### Task brief
Only the lines from the start of the entries up to and including the line with "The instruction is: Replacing" should be written out, exactly as they stand.
□ □ □ □ □ □ □
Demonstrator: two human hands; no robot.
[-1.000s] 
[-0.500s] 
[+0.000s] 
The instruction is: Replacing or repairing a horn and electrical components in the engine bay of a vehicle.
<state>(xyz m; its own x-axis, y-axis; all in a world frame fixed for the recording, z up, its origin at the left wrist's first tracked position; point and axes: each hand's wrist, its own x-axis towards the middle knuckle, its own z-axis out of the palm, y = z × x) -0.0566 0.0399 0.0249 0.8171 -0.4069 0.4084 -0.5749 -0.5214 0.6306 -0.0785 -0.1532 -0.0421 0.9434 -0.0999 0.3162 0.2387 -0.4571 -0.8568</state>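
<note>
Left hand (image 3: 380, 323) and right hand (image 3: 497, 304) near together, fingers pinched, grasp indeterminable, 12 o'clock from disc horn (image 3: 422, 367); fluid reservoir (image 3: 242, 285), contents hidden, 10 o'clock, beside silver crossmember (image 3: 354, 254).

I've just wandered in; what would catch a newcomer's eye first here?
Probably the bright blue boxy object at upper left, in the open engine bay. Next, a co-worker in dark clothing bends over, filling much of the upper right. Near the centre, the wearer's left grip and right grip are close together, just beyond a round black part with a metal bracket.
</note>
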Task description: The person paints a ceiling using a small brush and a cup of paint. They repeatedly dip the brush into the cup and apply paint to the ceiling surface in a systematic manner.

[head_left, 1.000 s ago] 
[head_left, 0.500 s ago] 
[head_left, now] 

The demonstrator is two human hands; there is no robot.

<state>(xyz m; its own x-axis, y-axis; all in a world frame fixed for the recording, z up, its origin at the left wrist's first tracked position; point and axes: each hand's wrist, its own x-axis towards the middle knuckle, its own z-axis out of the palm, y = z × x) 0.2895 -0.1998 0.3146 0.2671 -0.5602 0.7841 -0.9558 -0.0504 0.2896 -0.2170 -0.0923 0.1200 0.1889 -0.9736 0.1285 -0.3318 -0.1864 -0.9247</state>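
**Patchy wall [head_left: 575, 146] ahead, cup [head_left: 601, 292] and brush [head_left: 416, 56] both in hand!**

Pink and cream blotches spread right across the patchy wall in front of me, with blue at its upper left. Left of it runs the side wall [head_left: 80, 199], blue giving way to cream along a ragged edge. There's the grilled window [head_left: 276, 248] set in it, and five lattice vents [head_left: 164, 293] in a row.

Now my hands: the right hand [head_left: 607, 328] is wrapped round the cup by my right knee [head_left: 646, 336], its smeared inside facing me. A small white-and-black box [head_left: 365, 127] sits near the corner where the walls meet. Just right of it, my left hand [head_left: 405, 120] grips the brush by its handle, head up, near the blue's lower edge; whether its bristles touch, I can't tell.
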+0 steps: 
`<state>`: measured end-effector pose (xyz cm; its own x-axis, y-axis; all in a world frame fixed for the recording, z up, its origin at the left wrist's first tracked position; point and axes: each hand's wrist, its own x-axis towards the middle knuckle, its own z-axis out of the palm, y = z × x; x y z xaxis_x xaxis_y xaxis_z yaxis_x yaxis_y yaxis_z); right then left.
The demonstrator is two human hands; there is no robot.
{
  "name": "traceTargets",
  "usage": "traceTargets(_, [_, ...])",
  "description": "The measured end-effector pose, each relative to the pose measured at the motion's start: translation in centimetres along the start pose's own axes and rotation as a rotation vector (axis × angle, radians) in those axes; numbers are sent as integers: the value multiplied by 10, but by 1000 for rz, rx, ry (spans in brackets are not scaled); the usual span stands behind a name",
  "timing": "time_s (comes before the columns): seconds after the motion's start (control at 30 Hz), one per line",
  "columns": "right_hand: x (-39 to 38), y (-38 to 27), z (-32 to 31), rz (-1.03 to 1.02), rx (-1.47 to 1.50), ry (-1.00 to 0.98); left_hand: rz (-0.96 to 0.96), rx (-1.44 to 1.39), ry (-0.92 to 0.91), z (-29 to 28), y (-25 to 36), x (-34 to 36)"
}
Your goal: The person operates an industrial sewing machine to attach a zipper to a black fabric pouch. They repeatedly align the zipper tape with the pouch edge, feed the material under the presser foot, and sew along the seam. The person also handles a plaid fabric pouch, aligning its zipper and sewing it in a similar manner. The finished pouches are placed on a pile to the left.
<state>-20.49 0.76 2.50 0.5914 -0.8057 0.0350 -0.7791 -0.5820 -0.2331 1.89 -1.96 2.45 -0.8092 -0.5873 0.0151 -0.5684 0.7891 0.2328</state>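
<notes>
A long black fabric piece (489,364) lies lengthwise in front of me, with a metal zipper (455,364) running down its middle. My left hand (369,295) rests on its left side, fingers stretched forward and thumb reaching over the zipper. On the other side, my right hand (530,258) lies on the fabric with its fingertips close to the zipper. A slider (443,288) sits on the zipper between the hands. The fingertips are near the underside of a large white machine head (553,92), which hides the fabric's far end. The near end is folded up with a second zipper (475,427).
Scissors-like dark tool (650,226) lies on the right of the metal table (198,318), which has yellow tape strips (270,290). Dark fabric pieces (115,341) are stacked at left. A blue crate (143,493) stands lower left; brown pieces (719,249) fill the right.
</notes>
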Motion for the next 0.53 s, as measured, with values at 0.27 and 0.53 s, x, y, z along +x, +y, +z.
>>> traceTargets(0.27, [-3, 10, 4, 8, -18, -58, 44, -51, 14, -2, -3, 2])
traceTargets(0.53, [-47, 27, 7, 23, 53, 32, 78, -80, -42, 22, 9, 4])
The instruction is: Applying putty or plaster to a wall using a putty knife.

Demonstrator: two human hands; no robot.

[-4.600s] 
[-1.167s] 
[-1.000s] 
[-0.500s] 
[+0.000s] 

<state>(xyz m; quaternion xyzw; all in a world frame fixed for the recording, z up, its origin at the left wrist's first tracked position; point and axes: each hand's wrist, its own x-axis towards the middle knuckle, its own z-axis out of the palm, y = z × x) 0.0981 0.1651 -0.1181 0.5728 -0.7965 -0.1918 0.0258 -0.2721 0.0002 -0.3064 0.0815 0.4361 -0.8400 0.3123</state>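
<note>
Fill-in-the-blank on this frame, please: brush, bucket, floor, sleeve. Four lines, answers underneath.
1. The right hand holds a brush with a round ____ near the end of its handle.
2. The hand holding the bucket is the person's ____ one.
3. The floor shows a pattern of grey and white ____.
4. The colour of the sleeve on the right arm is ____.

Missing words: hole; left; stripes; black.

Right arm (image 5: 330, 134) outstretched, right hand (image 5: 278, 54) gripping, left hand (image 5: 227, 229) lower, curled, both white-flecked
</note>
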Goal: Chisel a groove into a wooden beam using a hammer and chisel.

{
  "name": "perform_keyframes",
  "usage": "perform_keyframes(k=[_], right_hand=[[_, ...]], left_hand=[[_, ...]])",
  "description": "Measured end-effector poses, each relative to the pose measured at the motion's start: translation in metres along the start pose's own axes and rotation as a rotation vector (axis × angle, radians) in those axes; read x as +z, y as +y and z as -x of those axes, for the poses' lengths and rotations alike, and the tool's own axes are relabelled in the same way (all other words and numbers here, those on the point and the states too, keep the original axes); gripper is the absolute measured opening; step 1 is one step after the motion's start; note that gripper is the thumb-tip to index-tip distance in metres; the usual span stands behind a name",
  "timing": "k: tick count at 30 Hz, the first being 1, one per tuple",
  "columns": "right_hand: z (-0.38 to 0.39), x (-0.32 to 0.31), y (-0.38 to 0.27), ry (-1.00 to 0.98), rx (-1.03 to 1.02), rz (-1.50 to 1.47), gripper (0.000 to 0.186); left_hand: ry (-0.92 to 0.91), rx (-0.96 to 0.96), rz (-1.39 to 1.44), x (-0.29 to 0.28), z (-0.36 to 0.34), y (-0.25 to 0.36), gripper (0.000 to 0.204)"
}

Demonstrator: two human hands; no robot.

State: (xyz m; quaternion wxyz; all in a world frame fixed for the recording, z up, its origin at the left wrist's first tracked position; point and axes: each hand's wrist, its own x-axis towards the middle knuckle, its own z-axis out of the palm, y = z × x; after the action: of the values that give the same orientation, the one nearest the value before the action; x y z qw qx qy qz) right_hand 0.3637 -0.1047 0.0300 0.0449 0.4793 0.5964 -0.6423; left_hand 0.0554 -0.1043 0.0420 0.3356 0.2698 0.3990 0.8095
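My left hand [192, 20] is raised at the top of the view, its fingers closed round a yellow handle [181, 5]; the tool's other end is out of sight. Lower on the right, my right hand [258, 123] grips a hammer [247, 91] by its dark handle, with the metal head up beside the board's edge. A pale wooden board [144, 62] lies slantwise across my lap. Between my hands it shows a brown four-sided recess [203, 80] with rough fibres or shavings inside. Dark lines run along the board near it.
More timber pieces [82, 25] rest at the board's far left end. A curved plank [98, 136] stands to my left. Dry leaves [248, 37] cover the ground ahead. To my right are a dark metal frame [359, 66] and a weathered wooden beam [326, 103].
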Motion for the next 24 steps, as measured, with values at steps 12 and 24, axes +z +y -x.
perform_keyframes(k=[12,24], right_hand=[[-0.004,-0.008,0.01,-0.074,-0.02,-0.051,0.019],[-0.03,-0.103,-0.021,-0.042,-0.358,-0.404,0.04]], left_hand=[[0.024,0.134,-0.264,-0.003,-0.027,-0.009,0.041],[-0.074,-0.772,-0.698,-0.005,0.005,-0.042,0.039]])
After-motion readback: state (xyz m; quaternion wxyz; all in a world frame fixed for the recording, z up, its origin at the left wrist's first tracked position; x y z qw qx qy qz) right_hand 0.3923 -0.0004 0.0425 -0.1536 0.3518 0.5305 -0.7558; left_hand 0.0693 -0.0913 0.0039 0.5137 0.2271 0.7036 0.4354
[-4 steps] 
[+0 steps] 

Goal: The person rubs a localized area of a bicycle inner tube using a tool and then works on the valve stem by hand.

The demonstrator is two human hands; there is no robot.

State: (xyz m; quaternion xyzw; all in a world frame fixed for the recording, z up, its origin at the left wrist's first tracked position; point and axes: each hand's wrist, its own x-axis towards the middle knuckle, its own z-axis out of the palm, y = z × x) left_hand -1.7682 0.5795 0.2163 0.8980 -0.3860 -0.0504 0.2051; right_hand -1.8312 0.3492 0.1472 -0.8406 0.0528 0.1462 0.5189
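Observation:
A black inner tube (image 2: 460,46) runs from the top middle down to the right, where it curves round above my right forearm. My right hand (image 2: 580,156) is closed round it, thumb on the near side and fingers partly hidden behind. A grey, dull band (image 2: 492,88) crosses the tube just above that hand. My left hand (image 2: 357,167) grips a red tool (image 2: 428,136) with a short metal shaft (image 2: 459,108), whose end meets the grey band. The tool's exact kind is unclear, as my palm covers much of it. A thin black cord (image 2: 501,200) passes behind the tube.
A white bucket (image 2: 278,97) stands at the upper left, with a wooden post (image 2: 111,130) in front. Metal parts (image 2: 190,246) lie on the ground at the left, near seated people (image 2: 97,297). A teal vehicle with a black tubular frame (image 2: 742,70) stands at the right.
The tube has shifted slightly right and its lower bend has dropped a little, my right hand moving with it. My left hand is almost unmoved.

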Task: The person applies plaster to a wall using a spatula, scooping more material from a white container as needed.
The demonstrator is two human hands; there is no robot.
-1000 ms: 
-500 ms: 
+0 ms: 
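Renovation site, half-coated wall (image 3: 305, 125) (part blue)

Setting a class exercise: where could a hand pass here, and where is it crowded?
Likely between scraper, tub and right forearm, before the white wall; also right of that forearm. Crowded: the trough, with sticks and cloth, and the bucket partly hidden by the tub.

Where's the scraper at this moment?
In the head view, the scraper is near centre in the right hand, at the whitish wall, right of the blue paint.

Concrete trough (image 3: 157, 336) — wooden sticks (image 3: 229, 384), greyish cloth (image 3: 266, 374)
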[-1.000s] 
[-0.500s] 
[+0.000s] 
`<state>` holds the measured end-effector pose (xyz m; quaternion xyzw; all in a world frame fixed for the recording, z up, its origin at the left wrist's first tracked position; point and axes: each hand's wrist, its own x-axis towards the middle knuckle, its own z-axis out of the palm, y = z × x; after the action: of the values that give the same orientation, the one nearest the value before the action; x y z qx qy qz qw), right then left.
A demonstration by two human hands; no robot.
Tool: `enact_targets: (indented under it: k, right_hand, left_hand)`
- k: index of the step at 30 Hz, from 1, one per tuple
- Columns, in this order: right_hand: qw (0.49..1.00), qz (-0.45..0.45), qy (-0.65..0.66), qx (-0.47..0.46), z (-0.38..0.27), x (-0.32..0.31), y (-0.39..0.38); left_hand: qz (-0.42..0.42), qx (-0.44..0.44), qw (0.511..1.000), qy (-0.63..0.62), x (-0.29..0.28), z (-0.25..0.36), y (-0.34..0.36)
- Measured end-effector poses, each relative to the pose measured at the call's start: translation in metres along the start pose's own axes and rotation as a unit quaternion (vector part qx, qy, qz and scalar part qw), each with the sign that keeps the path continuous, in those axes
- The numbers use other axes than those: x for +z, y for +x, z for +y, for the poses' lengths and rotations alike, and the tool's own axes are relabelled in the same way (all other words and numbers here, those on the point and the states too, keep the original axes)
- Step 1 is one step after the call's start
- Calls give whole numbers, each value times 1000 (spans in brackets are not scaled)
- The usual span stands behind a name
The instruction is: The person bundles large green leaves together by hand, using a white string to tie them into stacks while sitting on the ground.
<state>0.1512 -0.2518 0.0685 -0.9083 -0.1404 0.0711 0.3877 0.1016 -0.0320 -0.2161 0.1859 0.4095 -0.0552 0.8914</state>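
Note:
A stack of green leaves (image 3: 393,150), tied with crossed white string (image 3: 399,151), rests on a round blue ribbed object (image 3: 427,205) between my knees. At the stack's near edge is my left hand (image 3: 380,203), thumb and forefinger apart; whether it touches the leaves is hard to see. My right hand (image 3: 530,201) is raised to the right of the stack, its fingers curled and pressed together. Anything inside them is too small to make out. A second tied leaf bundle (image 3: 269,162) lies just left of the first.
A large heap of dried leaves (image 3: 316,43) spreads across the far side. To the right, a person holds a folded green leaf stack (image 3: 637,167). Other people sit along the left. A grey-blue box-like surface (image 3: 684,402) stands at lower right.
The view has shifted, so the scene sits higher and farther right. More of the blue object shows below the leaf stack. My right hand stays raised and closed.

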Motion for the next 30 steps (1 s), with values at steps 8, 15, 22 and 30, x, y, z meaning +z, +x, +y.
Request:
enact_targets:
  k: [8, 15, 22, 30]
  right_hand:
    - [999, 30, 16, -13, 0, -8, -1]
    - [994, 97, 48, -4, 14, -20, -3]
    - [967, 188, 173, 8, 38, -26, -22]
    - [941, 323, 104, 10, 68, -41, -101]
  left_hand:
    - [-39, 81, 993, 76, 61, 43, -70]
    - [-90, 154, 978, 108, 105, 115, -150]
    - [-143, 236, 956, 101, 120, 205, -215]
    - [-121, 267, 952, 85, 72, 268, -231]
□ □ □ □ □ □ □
### Written reply
Demonstrator: two human hands; no robot.
[-1.000s] 
[-0.500s] 
[+0.000s] 
The instruction is: Replacing or repairing a horn and electrical components in the engine bay of a vehicle.

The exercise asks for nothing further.